▶ [Try it]: Your reply should contain the whole listing below, repeated exactly, and no images.

● ● ● ●

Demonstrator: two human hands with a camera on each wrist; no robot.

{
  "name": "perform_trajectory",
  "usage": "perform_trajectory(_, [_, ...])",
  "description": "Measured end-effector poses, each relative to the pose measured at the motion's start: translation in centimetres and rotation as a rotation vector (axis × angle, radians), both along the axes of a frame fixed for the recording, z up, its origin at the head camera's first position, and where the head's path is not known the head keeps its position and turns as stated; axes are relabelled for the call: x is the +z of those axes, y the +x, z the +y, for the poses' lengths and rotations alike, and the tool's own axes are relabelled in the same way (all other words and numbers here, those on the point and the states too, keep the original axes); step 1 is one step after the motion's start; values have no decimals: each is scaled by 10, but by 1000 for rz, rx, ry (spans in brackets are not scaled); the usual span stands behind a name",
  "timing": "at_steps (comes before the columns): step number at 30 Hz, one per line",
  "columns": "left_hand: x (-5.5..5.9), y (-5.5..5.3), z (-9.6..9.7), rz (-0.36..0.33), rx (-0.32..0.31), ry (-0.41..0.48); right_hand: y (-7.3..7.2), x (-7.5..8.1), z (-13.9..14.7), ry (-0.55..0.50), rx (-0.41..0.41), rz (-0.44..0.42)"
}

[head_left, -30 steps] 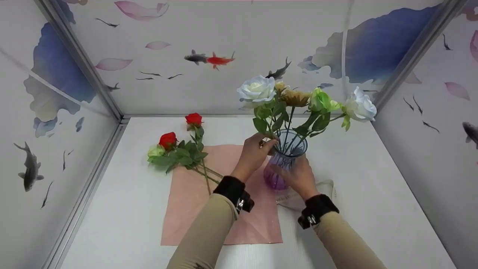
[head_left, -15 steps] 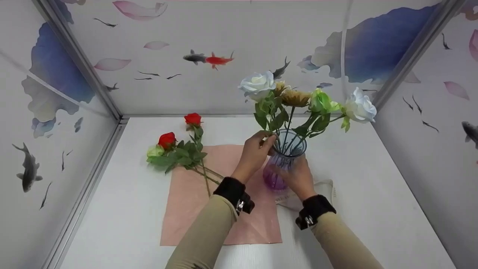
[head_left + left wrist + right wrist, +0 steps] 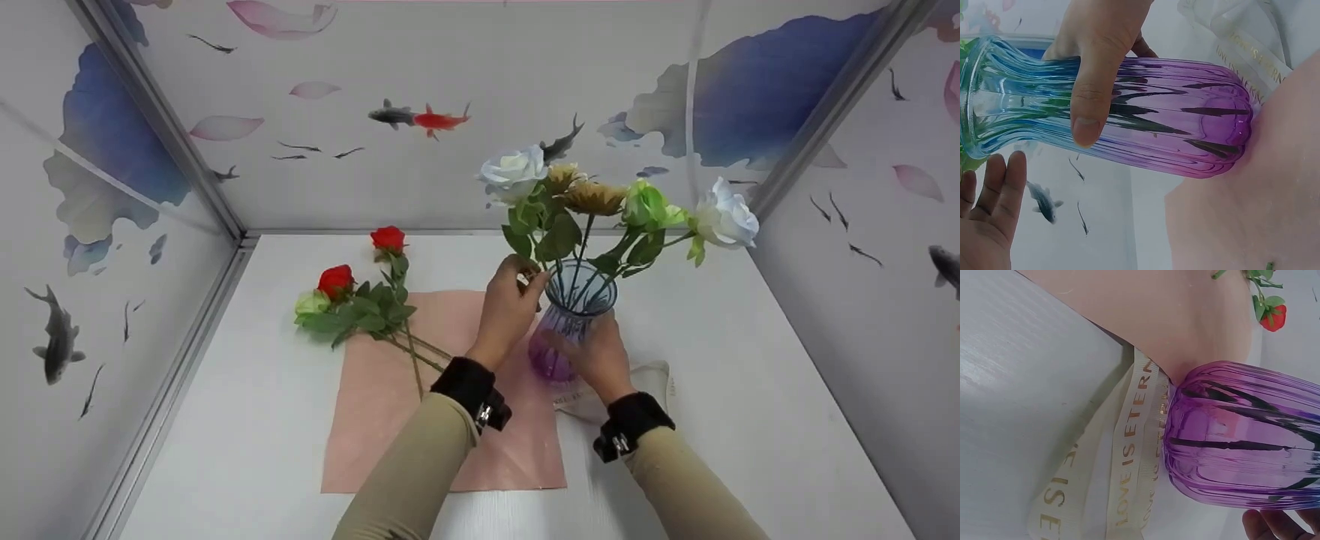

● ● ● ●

▶ [Exercise solution]:
Demonstrator: two human hands with a camera on each wrist; no robot.

{
  "name": "perform_trajectory",
  "usage": "perform_trajectory(_, [_, ...])",
  "description": "Measured end-effector poses, each relative to the pose measured at the motion's start: translation in centimetres and rotation as a rotation vector (axis × angle, radians), both along the axes of a frame fixed for the recording, z up, its origin at the head camera's first position, and where the head's path is not known the head keeps its position and turns as stated; axes are relabelled for the call: x is the +z of those axes, y the +x, z the +y, for the poses' lengths and rotations alike, and the tool's own axes are relabelled in the same way (all other words and numbers here, those on the point and the states too, keep the original axes); step 1 is one step after the motion's start; values have no decimals: each is scaled by 10, but by 1000 for rz, rx, ry (spans in brackets are not scaled); the usual span stands behind a name",
  "timing": "at_steps (comes before the columns): step number at 30 Hz, one per line",
  "columns": "left_hand: x (-5.5..5.9), y (-5.5..5.3), z (-9.6..9.7), rz (-0.36..0.33), rx (-0.32..0.31), ry (-0.41..0.48); right_hand: y (-7.3..7.2), x (-7.5..8.1), z (-13.9..14.7), ry (-0.55..0.50), rx (-0.41..0.41), rz (-0.44..0.42)"
}

[head_left, -30 steps] 
[head_left, -15 steps] 
[head_left + left wrist + right wrist, +0 steps] 

Nothing remains to be added to the answer.